Yazdıkları ve uyguladığı politikalar birlikte değerlendirildiğinde Midhat Paşa’nın siyasî düşüncesinin üçlü bir temel üzerine oturduğunu söylemek mümkündür: Osmanlıcılık, meşveret / meşrutiyet ve genişletilmiş bir adem-i merkeziyyet. Âlî ve Fuad paşaların çizgisinden farkı bir siyasî rejim olarak meşrutiyetin gerekliliğine olan kuvvetli inancıdır. Ona göre Türk devlet idaresinin temel ilkesi tamamıyla seçime dayanır ve bu aslında İslâmî bir gelenektir. Yine onlardan ayrıldığı bir başka nokta, Tanzimat’ın öngördüğü kısmî adem-i merkeziyyet ve tevsî-i me’zûniyyet uygulamasının gerekirse kısmî bir federalizme kadar götürülebileceği konusundaki görüşüdür. Bununla beraber mahallî muhtariyetin ayrılıkçılığa kadar gitmesine izin vermez. Devletin hâkimiyet hakları ve toprak bütünlüğü konusunda hassastır. Bu tür eğilimleri gerektiğinde kuvvet kullanarak bastırmaktan çekinmemiştir.

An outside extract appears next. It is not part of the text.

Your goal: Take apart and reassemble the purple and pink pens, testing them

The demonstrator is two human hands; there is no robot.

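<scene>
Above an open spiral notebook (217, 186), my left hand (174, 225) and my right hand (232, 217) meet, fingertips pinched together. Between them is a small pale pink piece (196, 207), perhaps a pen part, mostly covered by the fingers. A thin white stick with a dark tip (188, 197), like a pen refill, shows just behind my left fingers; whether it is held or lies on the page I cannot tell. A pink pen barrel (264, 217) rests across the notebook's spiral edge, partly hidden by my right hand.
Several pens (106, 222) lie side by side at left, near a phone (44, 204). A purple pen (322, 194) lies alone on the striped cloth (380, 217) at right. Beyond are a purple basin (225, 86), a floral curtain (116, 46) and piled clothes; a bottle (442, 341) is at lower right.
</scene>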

Başarılı geçen valiliklerinde Osmanlıcılık siyasetinin ve meşveret ilkesinin samimi bir uygulayıcısı olmuştur. Şüphesiz ki bu, idaresini üstlendiği bölgelerin çeşitli din ve milletlerden oluşan beşerî coğrafyasının bir sonucudur. Gayri müslim ahalinin güvenliğinin sağlanması, sosyoekonomik bakımdan durumlarının iyileştirilmesi ve yönetimde söz sahibi olmaları halinde karma bir genel eğitim sisteminin de yardımıyla Osmanlı vatan severliği fikrinin hâkim kılınabileceği ve milliyetçilik akımlarının böylece önlenebileceği kanaatini taşır. Bu sebeple valiliklerinde bir yandan müslüman ya da hıristiyan bütün tebaanın eşraf vasıtasıyla yönetime katılacağı, böylece sahip çıkacağı bir idare tarzının benimsenmesinin teminine çalışırken öte yandan faaliyetlerini asayiş, bayındırlık ve maarif olmak üzere üç alan üzerinde yoğunlaştırmıştır.
Midhat Paşa’nın en tartışmalı yönlerinden birini Osmanlıcılık, meşrutiyet ve adem-i merkeziyyete dayalı olarak geliştirdiği politikaları oluşturur. Özellikle Tuna ve Suriye vilâyetlerindeki uygulamaları Bulgar ve Arap ayrılıkçı düşüncesine / hareketine hizmet ettiği yönünde eleştirilere mâruz kalmıştır. Aynı şekilde Osmanlı Devleti’nin bütün meselelerinin halli konusunda büyük ümitlerle ve ısrarla ilânını sağladığı meşrutiyetin, 1870’lerin kriz ortamını yatıştırmak yerine Balkanlar’daki ayrılıkçı hareketlerin ve bunların önemli destekçisi konumundaki Rusya’nın işine yaradığı da paşaya yöneltilen ciddi eleştirilerdendir. Bu görüşlerin kuvvet kazanmasında, hazırlık safhasında Midhat Paşa’nın da önemli sorumluluğunun bulunduğu Doksanüç Harbi’nin Osmanlı Devleti’nin ağır yenilgisiyle sonuçlanması ve ardından II. Abdülhamid politikalarının katı Osmanlıcılık ve adem-i merkeziyyet yerine müslümanların önceliğine dayalı bir çizgide seyretmesi de etkili olmuştur.
Midhat Paşa’nın “fikrince olmaz yoktu, her şey olurdu. Giriştiği bütün işlerde ileriyi geriyi düşünmez, bâhusus zamanın hükmünü, muhitin muktezâsını nazarı dikkate almaz, her istediğini yapmak ve yaptırmak isterdi” (a.g.e., s. 395). Bu yönü hem sarayla hem mesai arkadaşları ile uyumlu çalışmasını zorlaştırmış ve onun genel olarak kendi tavrında ısrarcı, gururlu ve kibirli bir idareci ve devlet adamı olarak nitelendirilmesine yol açmıştır. Paşanın bu özelliği, taşradaki görevlerinde gösterdiği başarıyı nezâretlerde ve sadârette gösteremeyişinin sebeplerinden sayılabilir. Bununla beraber Midhat Paşa, Türk siyasî hayatında anayasal ve parlamenter rejimin tarihî bir simgesi sayılır.